Wednesday, September 22, 2010

Rules? What rules? (aka blogging for prosecutors)

Some kind reader used my suggestion box to ask if I'd post about legal and ethical challenges I face blogging, a topic I've brushed up against previously but not (if memory serves) addressed directly.

As you might imagine, when I began blogging I looked for written guidance as to what was and was not acceptable. I even called the State Bar ethics hotline to see if there were any rules I could follow.

Seems not.

Most constraints on legal blogging seem to focus around issues of advertising (not a problem for me, I have new "clients" streaming in every day) and client confidentiality (okay, so I don't actually have "clients," so this doesn't apply either).

I then looked around for other prosecutor blogs to see what they were doing, I thought I'd contact the writers and get some tips. But I couldn't find any.
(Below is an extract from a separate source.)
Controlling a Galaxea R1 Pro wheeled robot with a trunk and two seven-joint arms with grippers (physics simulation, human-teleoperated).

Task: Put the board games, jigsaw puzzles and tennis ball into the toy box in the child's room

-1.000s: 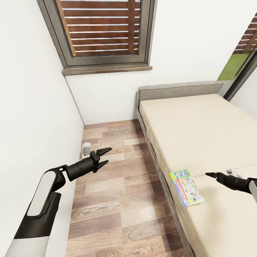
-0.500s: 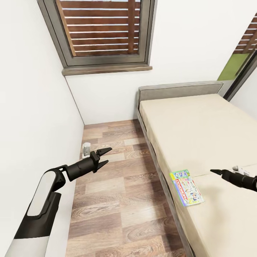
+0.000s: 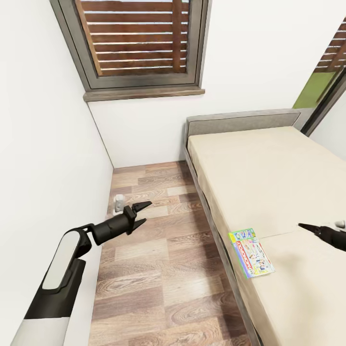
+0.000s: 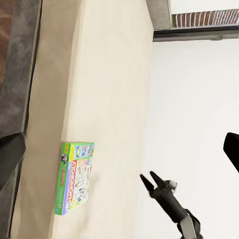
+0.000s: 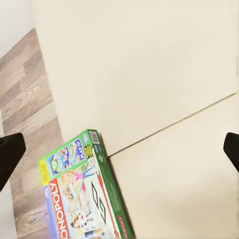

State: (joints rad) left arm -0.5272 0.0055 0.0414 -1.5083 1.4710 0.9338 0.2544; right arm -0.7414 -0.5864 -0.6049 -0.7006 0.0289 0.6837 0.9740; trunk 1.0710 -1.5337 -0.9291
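right gripper (image 3: 307, 227) cut off past the fingertips by the head view's edge, spread of its jaws unreadable there; monopoly box (image 5: 82, 194) clipped at the lower edge between the jaws in the right wrist view; small floor object (image 3: 117, 202) beyond the left gripper (image 3: 141, 213) too small to identify.

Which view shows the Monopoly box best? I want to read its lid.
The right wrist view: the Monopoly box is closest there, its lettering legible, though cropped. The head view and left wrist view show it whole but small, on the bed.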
Which left me somewhat out in the cold.

Essentially, I had to set my own guidelines and I did this by asking two questions every time I blogged:

1. What did I see as ethically appropriate?
2. What would get me fired?

I follow some simple rules, flexible ones, that attempt to keep me on the right side of those questions. The main ones are:
  • Do not write about ongoing cases. If I want to draw attention to one of my cases, say it's going to trial, then I let people know it's going to trial and I post a link to a news story about the case, without commenting on the facts myself. This cane be tough because I'd love to blog about what happened last week, I've been asked to do so, but I'm going to put some time between the event and my account of it.
  • Do not generate, encourage, or participate in topics of controversy. Thus you won't find discussions about the death penalty, immigration, drug policy, or the Dallas Cowboys here.
  • Treat everyone with respect. If I have a funny case where someone did something silly, or said something amusing, I will never tell you about it to humiliate that person and so won't identify them. We see so many funny things in court it's tempting to give every last detail but I try to be more respectful than that. The one time I will name someone is if they have done a really good job and warrant some attention.
I think those are pretty much my guiding principles. I sometimes wish there were more prosecutors out there blogging, or some legal scholars drafting guidelines for bloggers, but on the other hand a little freedom is nice.
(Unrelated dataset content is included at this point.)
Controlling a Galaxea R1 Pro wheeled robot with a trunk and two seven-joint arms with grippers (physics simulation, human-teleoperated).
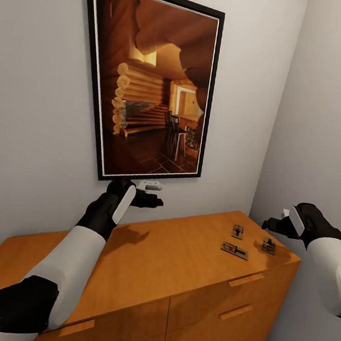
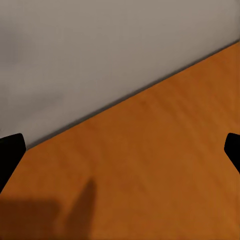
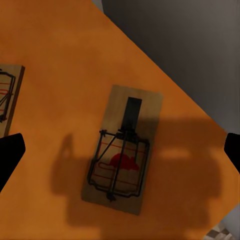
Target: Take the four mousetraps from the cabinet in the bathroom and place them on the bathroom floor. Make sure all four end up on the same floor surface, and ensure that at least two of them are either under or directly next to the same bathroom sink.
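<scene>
Below right end effector point(image 3: 120, 150), spread: mousetrap point(image 3: 121, 157) flat on cabinet point(image 1: 172, 264); left end effector point(image 2: 120, 150) spread.

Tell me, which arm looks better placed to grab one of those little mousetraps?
The right. Its gripper hovers open above the mousetrap by the cabinet top's right edge; the left gripper is far off, near the wall.

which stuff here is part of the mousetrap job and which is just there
Part of the job:
- three small flat tan wooden mousetraps on the cabinet top
- low orange-brown wooden cabinet
- right end effector, open, hovering above the rightmost trap
- left end effector, open

Just there:
- black-framed log cabin picture
- grey wall
</scene>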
  1. I did a post about the "rules" for blogging as a prosecutor as specific to the Harris County D.A.'s Office after a prosecutor got in some trouble for what she had been blogging. Some of it might apply across the board.

  2. I have a question about your blog ... is there a reason you don't have an e-mail on your site? I mean, if someone wanted to ask you a question that didn't really pertain to any of your recent posts, but couldn't find your e-mail, then they'd have to comment on your most recent post and attempt to make their comment about your post seem like a comment about your post instead of what it really was: trying to find some way to send you a private message. ;)

  3. Thanks Harris County Lawyer, good to know.

    And dotdotdot, you are right, I've been meaning to put an email address. It's now at the top of the page, in the banner/masthead/thingy.